Douglas Murray’s Warning to the Jewish Community
Douglas Murray has written a very nice column on the Paris attacks: “Paris attacks: Leaders in two minds while Europe burns.” He points to the “multiculturalism has failed” statements of Angela Merkel and David Cameron—and that, despite no progress on integrating Muslims, Europe is now doubling down on a failed experiment. He points out that even though terrorism is confined to only very few Muslims, it has substantial support in the British Muslim community—at least 27% in a BBC poll, “with another 10 per cent saying they didn’t know whether they were sympathetic to the attackers or refusing to answer the question.” He is very clear that this is a top-down revolution with ever decreasing popular support.

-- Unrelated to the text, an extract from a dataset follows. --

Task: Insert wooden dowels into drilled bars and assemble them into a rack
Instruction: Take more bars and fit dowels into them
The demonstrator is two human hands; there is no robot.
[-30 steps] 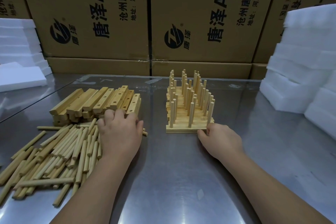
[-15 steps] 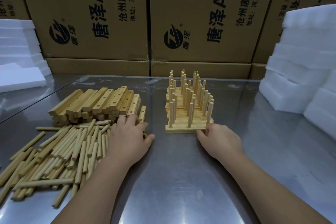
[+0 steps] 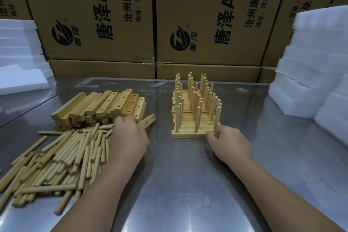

But, then, almost nothing about the grand schemes of Europe’s political elites has made sense for some time. All are good at talking about how they will tackle problems “over there”. Few if any have any idea what to do about our problems “over here”.
He predicts that
the European public will migrate further and further to the political Right. And in reaction to this the European political class will migrate further and further to the Left. You can already see it. In Sweden one liberal newspaper editor responded to the latest polling triumphs by the until-recently pariah Sweden Democrats party by saying that he would be happy to flood Sweden with Islamic State fighters to punish the Swedish electorate for voting for the Sweden Democrats. That isn’t such an unusual instinct.
Assuming that this editor is an ethnic Swede (although most media in Sweden in Jewish-owned), this proposal is the most extreme version of altruistic punishment against one’s own people that I have ever contemplated. (Altruistic punishment is punishment of violators of a moral norm at cost to oneself; proneness to altruistic punishment to uphold moral norms is a key aspect of Western egalitarian individualism, typified, e.g., by the Puritan moral fervor against slavery that advocated punishing White Southerners on behalf of the freedom of Africans; see here, p. 101ff).
It is the same instinct that made one female refugee aid worker and her colleagues hush up her recent rape at the hands of some recent arrivals. They feared that mentioning the rape might exacerbate anti-immigrant sentiment in Europe. This instinct fears that Europeans are far-right extremists just waiting to break out, and the sad irony that only by treating them in such a way for such a long time could anyone ever make them so.